[Intel-gfx] [PATCH 1/4] drm/i915: Teach hangcheck about long operations on rings

Mon Nov 30 10:04:54 PST 2015

On 30/11/15 17:11, Chris Wilson wrote:
> On Mon, Nov 30, 2015 at 06:53:06PM +0200, Mika Kuoppala wrote:
>> Some operations that happen in ringbuffer, like flushing,
>> can take significant amounts of time. After some intense
>> shader tests, the PIPE_CONTROL with flush can apparently last
>> longer time than what is our hangcheck tick (1500ms). If
>> this happens twice in a row, even with subsequent batches,
>> the hangcheck score decaying mechanism can't cope and
>> hang is declared.
>>
>> Strip out actual head checking to a separate function and if
>> actual head has not moved, check if it is lingering inside the
>> ringbuffer as opposed to batch.

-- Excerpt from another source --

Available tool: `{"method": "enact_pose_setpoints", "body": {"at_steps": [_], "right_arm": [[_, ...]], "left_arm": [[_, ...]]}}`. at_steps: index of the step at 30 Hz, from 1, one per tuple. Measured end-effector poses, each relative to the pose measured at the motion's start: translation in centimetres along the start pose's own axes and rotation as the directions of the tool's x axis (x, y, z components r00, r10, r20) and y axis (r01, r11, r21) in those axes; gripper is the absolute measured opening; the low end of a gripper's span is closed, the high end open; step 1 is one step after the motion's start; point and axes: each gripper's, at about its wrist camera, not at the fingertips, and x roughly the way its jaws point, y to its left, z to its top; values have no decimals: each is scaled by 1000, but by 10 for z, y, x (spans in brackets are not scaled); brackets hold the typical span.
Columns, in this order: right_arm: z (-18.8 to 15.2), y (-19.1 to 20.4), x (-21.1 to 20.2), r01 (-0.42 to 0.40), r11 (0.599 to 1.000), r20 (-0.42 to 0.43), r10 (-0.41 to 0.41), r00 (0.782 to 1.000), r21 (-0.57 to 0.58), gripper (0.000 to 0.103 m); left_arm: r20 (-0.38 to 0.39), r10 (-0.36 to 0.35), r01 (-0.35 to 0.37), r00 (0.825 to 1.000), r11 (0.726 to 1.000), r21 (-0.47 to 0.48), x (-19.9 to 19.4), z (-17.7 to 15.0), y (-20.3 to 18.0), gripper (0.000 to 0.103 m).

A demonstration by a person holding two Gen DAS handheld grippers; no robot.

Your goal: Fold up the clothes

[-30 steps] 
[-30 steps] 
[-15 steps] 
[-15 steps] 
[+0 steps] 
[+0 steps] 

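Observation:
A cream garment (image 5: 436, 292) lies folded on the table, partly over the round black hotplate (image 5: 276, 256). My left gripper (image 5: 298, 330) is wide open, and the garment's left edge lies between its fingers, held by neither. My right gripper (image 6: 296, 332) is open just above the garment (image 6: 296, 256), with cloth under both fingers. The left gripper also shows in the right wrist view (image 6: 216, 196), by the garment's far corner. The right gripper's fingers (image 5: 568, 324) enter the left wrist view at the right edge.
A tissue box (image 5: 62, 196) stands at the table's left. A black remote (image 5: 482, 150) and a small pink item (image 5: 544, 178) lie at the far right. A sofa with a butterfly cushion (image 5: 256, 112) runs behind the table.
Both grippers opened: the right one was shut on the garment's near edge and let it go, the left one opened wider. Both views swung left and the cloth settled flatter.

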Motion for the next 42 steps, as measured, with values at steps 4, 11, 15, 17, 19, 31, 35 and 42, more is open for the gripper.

If so, treat it as if it would be
>> inside loop to only slightly increment the hangcheck score.
>
> The PIPE_CONTROL in the ring after the batch, is equivalent to the batch
> performing its own PIPE_CONTROL as the last instruction. It does not
> make sense to distinguish the two.
> -Chris

It's equivalent in terms of outcome, but not when checking what's 
happening. The driver controls insertion of PIPE_CONTROLs in the ring, 
but not in batches. If execution is at the ring level, we know it's 
running instructions that the driver put there, and we know that it 
*will* then progress to the next batch (assuming the hardware's not 
stuck). OTOH if execution is inside a batch then we don't know what 
sequence of instructions it's running, and we can't guarantee that the 
batch will ever terminate. So, a reduced penalty if executing 
driver-supplied code makes sense.

.Dave.